チェス用語にステイルメイトというものがある。
チェスはたくさんの駒を使って、相手のキングを追い詰めるゲーム。
相手のキングを逃げられなくして、とどめをさしたら、勝ち。チェックメイト。
でも。
とどめはさせないけれど、相手を動けない状況にしたというとき……それは勝ちではなく、引き分けになってしまう。
終盤で追い詰めたり追い詰められたりするとき、どんなに一方が優位でも、不利なもう一方はステイルメイトを狙うことができる。

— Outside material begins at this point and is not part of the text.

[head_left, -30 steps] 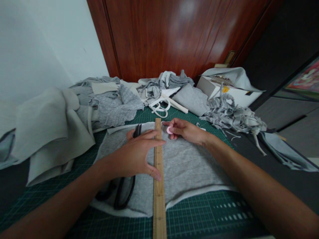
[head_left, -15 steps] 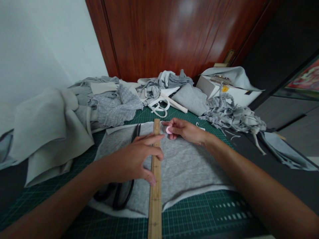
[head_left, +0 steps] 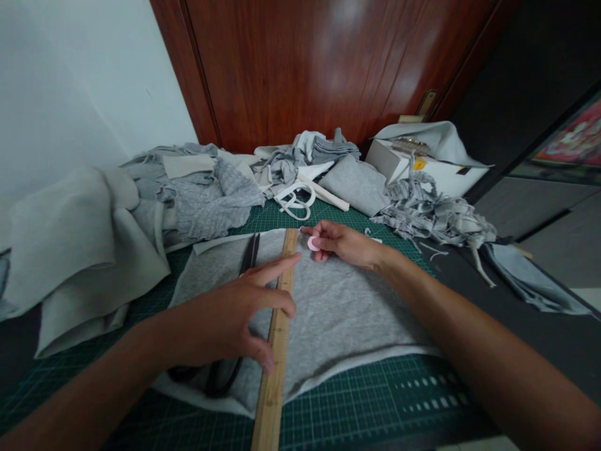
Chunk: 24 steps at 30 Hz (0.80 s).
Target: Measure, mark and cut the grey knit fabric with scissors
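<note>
Grey fabric (head_left: 342,300) lies spread on a green cutting mat (head_left: 357,388). Across it runs a wooden ruler (head_left: 277,338), slanting down to the left and past the fabric's near edge. My left hand (head_left: 239,313) rests over the ruler, fingers apart and fingertips on it. Pinched in my right hand (head_left: 338,243) is a small pink disc (head_left: 313,243), just right of the ruler's far end. Black scissors (head_left: 250,254) lie on the fabric, their handles partly hidden beneath my left hand and forearm.
Heaped grey fabrics (head_left: 201,194) and a large pale cloth (head_left: 70,232) lie at the left and back. Behind are a white strip loop (head_left: 300,202), a white box (head_left: 432,169), tangled grey strips (head_left: 436,213) and a wooden door (head_left: 291,69).
The ruler's near end has swung to the left, so the ruler is now slanted. My left hand has moved left and slightly down with it. My right hand keeps the pink disc near the far end.
</note>
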Available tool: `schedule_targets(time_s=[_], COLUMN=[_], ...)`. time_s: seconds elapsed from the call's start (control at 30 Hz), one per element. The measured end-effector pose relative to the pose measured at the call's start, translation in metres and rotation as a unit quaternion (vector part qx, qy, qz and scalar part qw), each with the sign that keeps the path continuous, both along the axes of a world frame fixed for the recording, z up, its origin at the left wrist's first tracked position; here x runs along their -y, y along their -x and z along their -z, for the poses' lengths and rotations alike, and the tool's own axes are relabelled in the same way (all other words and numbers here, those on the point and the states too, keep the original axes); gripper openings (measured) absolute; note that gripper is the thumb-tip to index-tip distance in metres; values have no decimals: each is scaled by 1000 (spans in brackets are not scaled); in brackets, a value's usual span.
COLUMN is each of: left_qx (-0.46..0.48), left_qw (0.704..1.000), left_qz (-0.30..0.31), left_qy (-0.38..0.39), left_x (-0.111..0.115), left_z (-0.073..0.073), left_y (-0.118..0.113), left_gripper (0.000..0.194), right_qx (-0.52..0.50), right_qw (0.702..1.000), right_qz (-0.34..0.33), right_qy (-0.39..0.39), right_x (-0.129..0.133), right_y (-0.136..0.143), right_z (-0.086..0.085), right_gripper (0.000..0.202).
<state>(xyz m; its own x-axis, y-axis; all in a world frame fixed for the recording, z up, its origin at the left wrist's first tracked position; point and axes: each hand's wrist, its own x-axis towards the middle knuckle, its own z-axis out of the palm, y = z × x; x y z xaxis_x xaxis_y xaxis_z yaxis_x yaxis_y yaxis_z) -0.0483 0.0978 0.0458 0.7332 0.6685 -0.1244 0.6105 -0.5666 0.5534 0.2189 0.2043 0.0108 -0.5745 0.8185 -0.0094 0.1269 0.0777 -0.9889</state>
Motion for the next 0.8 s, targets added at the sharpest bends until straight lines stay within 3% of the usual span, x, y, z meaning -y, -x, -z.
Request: schedule_targets(time_s=[0.33,0.8], left_qx=[-22,37], left_qw=[1000,997], left_qz=[0,13], left_qy=[12,-62], left_x=[1,-15], left_z=[-2,6], left_y=[0,-14], left_gripper=[50,51], right_qx=[6,8], right_qw=[1000,1000], right_qz=[2,4], right_qy=[-3,-1], right_x=[-1,2], right_y=[0,0], right_z=[0,-2], right_gripper=[23,28])
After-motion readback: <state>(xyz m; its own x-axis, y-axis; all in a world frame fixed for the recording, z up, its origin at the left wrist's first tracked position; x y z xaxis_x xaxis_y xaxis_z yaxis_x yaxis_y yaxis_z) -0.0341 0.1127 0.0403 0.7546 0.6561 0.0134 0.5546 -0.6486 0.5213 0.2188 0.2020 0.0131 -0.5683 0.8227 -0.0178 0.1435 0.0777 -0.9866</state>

なかなか面白い制度だ。窮鼠猫を噛む、土壇場のドローゲーム。
一日一日にも、とんでもなく不幸や日が、たまにあったりする。大逆転で幸せになろうと望んでも、なかなかそううまくはいかない。
鬱々としたまま、時計の針は進む。
帰り道に雨に降られる。どこかに鍵を失くす。洗濯物の回収を忘れる。食材の消費期限を切らす。浴槽に湯をためようとして、栓をするのを忘れていたのに気づく。
もう嫌になって、寝台に横たわり、それでも生き抜いたその一日を数える。
時計の針が12時を指す。
「ステイルメイト」と私はつぶやく。